In detail, AIR Top-K will return the smallest or largest K elements.
One thing to notice is that there might be more than one "Kth smallest/largest element" for the given dataset. For example, assuming K=100, the value of the Kth element is 58, while there are three element's value are 58 and there already 99 element whose value are larger than 58. In this case, we might not output all the equaling element as we ensure the output number is K. In this example, for all three elements, we only choose one element to store it in the results.

Previously, we choose the element euqaling to the Kth value randomly. In the deterministic version, we always ensure that the ones with smaller indices will be the output.
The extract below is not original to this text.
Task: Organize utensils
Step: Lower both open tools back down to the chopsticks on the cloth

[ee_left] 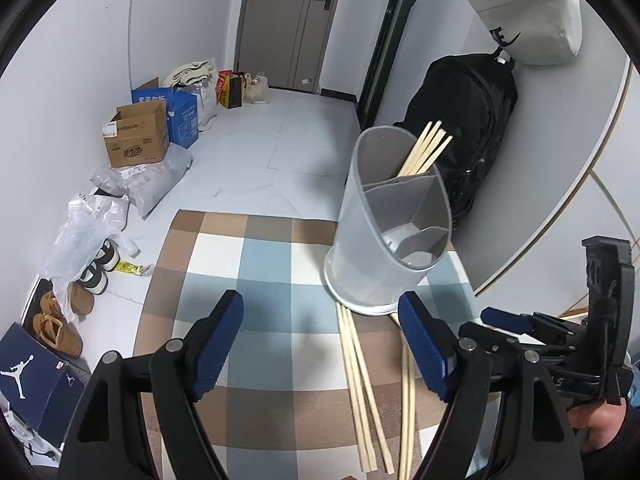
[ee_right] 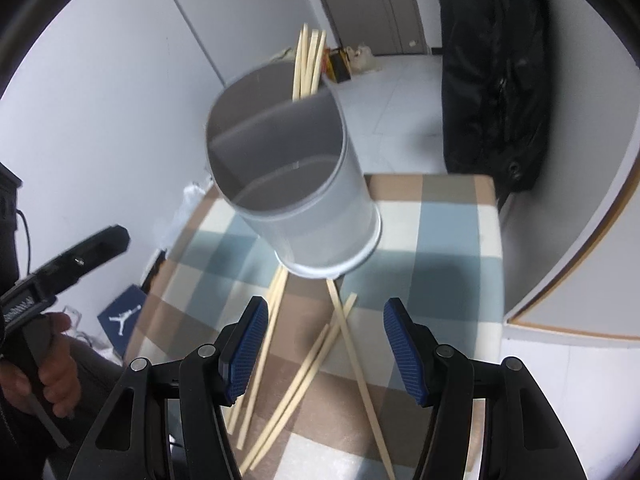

In this PR, we only added the code in kernel and add a template parameter stable_last_filter with default value false.
It means our previous code don't need to change anything.
I think it's better to open this PR first and discuss about current implement. Then we can discuss about adding one more API to expose this API to customer.

copy-pr-bot · 2023-12-12T09:12:40Z

This pull request requires additional validation before any workflows can run on NVIDIA's runners.

Pull request vetters can view their responsibilities here.

Contributors can view more details about this message here.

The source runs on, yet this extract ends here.